Inside the cockpits, the pilots were being assaulted by a universe of data. It wasn't pain in the traditional sense—it wasn't a cut or a burn. It was the sensation of having a second brain shoved into your skull next to the first one.
Imagine seeing in 360 degrees all at once. Imagine feeling the temperature of the air on metal plating that wasn't your skin. Imagine feeling the hum of a fusion engine in your gut. Imagine the weight of five tons of steel pressing down on a spine that wasn't yours. Imagine feeling the floor through feet that didn't exist.
The Lilith Stones forced this reality into their minds.

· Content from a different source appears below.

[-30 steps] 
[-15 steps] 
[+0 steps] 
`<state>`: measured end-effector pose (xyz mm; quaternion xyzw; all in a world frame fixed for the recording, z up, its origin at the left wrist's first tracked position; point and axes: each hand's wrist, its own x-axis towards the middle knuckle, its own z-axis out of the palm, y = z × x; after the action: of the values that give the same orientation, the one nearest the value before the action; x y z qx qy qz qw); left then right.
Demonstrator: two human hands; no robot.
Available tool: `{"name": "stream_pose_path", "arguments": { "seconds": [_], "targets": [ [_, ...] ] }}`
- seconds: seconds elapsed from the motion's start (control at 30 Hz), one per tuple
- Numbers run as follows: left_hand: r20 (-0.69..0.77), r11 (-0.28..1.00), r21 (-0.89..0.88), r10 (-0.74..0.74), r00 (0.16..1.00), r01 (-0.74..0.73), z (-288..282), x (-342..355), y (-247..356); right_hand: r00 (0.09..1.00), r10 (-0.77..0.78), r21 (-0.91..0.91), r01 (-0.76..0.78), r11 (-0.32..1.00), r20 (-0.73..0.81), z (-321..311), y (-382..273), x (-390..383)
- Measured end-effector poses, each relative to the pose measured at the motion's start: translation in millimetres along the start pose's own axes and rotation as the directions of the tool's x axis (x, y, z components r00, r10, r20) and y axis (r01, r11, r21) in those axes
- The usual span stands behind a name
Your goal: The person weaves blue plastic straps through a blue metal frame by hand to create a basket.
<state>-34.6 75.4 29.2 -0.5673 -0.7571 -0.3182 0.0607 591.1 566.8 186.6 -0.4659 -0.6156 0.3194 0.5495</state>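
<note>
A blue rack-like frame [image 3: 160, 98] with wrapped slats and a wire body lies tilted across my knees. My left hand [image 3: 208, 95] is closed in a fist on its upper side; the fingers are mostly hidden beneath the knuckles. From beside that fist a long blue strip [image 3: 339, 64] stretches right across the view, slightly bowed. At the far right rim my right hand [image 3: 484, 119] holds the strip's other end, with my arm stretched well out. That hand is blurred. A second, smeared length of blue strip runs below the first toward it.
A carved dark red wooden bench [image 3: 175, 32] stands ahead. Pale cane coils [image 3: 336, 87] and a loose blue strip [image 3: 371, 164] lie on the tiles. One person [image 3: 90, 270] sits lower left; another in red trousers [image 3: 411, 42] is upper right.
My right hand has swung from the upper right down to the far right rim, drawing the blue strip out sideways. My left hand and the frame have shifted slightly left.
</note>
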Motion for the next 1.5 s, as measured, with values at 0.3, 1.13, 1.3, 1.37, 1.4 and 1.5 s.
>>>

Structural integrity: 100%. Fuel reserves: Full. Hydraulic pressure: Nominal. Gyroscopic balance: Active. External temperature: 18 degrees. Wind speed: 0 knots. Threat assessment: Zero.
Their human eyes were closed, squeezed shut in agony, but their minds saw everything. They saw the heat signatures of the technicians running away from the convulsing machines. They saw the dust motes floating in the air, magnified a thousand times. They heard the heartbeat of the person in the suit next to them.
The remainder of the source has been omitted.